Numerical linear algebra Summary — Appunti TiTilda

Indice

Introduction

This course is the continuation of Foncamenti di Calcolo Numerico. The needed concept from that subject will be revised when needed.

In this file there will be first an overview of the notation and the basics prerequisites on matrices and then the main topics.

The main objective on the Numerical Linear Algebra is to solve linear systems in the form of Ax = b in the fastest and most precise way possible. This is because the calculation of x = A^{-1}b is really slow and may introduce a lot of error, expecially during the calculation of A^{-1}.

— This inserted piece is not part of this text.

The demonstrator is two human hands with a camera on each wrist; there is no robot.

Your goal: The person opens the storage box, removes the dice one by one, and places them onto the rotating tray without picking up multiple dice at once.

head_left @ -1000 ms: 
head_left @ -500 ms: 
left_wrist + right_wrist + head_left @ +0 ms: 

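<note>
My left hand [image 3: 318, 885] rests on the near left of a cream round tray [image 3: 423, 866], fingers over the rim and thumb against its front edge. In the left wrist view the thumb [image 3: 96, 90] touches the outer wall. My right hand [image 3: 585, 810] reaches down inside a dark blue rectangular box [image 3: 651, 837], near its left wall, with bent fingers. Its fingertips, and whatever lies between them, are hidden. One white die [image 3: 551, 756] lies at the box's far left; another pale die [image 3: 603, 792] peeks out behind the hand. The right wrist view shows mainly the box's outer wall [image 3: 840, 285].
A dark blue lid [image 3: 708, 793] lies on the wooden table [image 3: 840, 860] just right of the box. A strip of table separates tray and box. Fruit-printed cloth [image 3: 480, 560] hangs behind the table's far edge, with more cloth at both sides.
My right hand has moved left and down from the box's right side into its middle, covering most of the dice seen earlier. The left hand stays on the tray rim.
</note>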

To better understand this summary, it may be helpsul to read Foncamenti di Calcolo Numerico, Logica e Algebra and Geometria e Algebra Lineare.

Notation and matrix overview

In this course, everything belongs to the real space (\mathbb{R}, \mathbb{R}^n) unless otherwise specified.

Apart from the conventional vector names (generic vector x, null vector 0) in this course the notation e_i will be used to denote canonical vectors.

The inner product between two vectors x, y \in \mathbb{R}^n is defined as x^Ty = \sum\limits_{i=1, \dots, n} x_i y_i and it’s commutative.

Two vectors x, y \in \mathbb{R}^n are considered orthogonal if x^Ty = y^Tx = 0.

A matrix A \in A \in \mathbb{R}^{n \times n} is idempotent if A^2 = A.

A matrix A \in A \in \mathbb{R}^{n \times n} is nilpotent if \exists k \in \mathbb{N} : A^k = 0.

If \exists x \in \mathbb{R}^n : x \ne 0, Ax = 0 then A is not invertible.

A matrix A \in A \in \mathbb{R}^{n \times n} is orthogonal if A^T = A^-1.

A matrix U is an unitary upper triangular matrix if it is upper triangular and has only ones on the diagonal. The definition is analog for the unitary lower triangular matrix.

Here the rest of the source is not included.